◆ **Work instructions**
Please give back the listing below word for word and drop any images.

◆ **Collected data**
※

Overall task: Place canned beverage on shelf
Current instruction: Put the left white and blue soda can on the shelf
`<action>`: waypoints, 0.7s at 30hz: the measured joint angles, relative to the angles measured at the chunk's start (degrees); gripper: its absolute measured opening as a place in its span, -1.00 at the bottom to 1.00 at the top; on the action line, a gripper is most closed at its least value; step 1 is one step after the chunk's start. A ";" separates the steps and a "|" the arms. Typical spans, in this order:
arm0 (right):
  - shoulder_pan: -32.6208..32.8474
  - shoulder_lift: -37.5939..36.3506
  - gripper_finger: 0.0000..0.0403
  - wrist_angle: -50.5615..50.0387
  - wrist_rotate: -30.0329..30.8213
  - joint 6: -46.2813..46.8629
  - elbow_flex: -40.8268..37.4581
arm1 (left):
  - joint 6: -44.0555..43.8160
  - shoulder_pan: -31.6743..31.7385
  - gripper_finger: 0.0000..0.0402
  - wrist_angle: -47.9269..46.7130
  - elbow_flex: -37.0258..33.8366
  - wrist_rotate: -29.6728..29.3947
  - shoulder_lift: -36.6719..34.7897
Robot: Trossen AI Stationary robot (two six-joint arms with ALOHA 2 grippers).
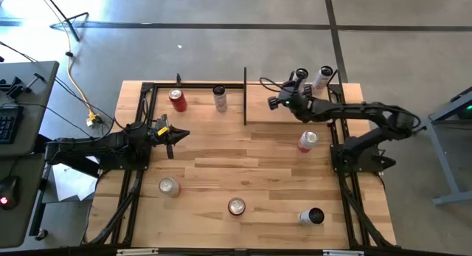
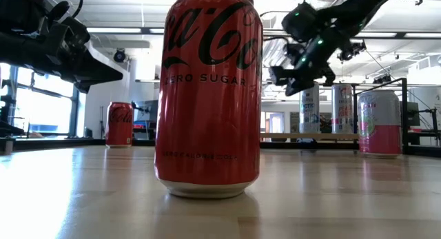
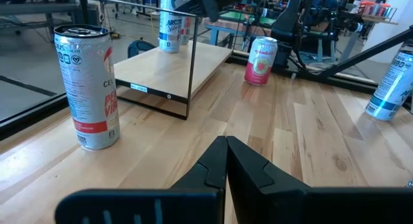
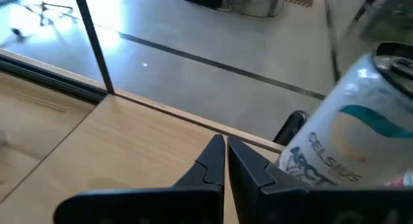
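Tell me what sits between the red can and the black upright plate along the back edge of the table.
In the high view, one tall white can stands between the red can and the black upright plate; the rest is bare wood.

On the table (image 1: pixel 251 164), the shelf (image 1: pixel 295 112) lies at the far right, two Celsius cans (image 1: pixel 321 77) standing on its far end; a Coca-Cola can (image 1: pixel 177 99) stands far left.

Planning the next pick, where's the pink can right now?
In the high view, the pink can stands on the table's right side, just under the right arm, near its base.
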 joint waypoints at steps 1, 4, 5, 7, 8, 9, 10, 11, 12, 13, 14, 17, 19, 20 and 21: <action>0.08 1.12 -0.99 -0.26 1.01 0.07 0.72 | 0.02 -0.02 -1.00 0.00 0.00 0.00 0.00; 0.00 3.85 -0.99 -1.45 3.33 1.67 2.43 | 0.00 -0.01 -1.00 0.00 0.00 0.07 0.01; -0.21 4.50 -0.99 -2.15 3.82 2.45 2.76 | 0.00 -0.02 -1.00 0.00 0.00 0.09 0.01; -0.56 5.43 -0.99 -3.23 4.73 3.71 3.20 | 0.02 -0.02 -1.00 -0.02 0.00 0.13 0.01; -0.76 5.66 -0.99 -3.77 5.17 4.18 3.20 | 0.02 0.00 -1.00 0.00 0.00 0.13 0.01; -0.98 5.87 -0.99 -4.48 5.69 4.78 3.18 | 0.00 0.00 -1.00 0.00 0.00 0.21 0.03; -1.22 5.95 -0.99 -5.74 5.97 5.32 3.17 | 0.00 -0.02 -1.00 -0.02 0.00 0.31 0.03; -1.37 5.95 -0.99 -7.29 6.30 6.19 3.14 | 0.02 -0.02 -1.00 -0.02 0.00 0.41 0.04; -1.56 5.95 -0.99 -8.72 6.67 6.99 3.13 | 0.02 -0.01 -1.00 -0.02 0.00 0.54 0.19; -1.67 5.94 -0.99 -10.17 7.12 7.80 3.13 | 0.02 -0.02 -1.00 -0.06 -0.01 0.55 0.36; -1.68 5.86 -0.99 -11.67 7.61 8.58 3.13 | 0.00 -0.01 -1.00 -0.18 -0.02 0.55 0.45; -1.67 5.78 -0.99 -14.41 9.57 9.39 3.11 | 0.00 0.00 -1.00 -0.11 -0.02 0.55 1.02; -1.74 5.78 -0.99 -15.92 9.95 9.40 3.17 | -0.02 0.00 -1.00 -0.06 -0.02 0.53 1.36; -1.78 5.78 -0.99 -16.78 9.99 9.38 3.44 | -0.02 -0.02 -1.00 -0.06 -0.02 0.49 1.49; -1.78 5.78 -0.99 -17.38 9.73 9.37 3.84 | -0.04 -0.02 -1.00 -0.07 -0.04 0.44 1.61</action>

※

◆ **Exercise answer**
Overall task: Place canned beverage on shelf
Current instruction: Put the left white and blue soda can on the shelf
`<action>`: waypoints, 0.7s at 30hz: the measured joint angles, relative to the angles measured at the chunk's start (degrees); gripper: its absolute measured opening as a place in its span, -1.00 at the bottom to 1.00 at the top; on the action line, a gripper is most closed at its least value; step 1 is one step after the chunk's start. A ";" separates the steps and a "|" the arms. Typical spans, in this order:
arm0 (right):
  - shoulder_pan: -32.6208..32.8474
  - shoulder_lift: -37.5939..36.3506
  - gripper_finger: 0.0000..0.0403
  - wrist_angle: -50.5615..50.0387
  - wrist_rotate: -30.0329..30.8213
  - joint 6: -46.2813..46.8629
  - elbow_flex: -40.8268..37.4581
arm1 (left):
  - joint 6: -44.0555..43.8160
  - shoulder_pan: -31.6743..31.7385
  - gripper_finger: 0.0000..0.0402
  - wrist_angle: -47.9269..46.7130
  - elbow_flex: -37.0258..33.8366
  - wrist_rotate: -29.6728..29.3947
  - shoulder_lift: -36.6719..34.7897
Robot: Trossen AI Stationary robot (two six-joint arms with ALOHA 2 grippers).
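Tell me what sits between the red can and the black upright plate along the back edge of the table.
In the high view, one tall white can stands between the red can and the black upright plate; the rest is bare wood.

On the table (image 1: pixel 251 164), the shelf (image 1: pixel 295 112) lies at the far right, two Celsius cans (image 1: pixel 321 77) standing on its far end; a Coca-Cola can (image 1: pixel 177 99) stands far left.

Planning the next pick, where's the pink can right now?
In the high view, the pink can stands on the table's right side, just under the right arm, near its base.
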 joint waypoints at steps 1, 4, 5, 7, 8, 9, 10, 11, 12, 13, 14, 17, 19, 20 and 21: <action>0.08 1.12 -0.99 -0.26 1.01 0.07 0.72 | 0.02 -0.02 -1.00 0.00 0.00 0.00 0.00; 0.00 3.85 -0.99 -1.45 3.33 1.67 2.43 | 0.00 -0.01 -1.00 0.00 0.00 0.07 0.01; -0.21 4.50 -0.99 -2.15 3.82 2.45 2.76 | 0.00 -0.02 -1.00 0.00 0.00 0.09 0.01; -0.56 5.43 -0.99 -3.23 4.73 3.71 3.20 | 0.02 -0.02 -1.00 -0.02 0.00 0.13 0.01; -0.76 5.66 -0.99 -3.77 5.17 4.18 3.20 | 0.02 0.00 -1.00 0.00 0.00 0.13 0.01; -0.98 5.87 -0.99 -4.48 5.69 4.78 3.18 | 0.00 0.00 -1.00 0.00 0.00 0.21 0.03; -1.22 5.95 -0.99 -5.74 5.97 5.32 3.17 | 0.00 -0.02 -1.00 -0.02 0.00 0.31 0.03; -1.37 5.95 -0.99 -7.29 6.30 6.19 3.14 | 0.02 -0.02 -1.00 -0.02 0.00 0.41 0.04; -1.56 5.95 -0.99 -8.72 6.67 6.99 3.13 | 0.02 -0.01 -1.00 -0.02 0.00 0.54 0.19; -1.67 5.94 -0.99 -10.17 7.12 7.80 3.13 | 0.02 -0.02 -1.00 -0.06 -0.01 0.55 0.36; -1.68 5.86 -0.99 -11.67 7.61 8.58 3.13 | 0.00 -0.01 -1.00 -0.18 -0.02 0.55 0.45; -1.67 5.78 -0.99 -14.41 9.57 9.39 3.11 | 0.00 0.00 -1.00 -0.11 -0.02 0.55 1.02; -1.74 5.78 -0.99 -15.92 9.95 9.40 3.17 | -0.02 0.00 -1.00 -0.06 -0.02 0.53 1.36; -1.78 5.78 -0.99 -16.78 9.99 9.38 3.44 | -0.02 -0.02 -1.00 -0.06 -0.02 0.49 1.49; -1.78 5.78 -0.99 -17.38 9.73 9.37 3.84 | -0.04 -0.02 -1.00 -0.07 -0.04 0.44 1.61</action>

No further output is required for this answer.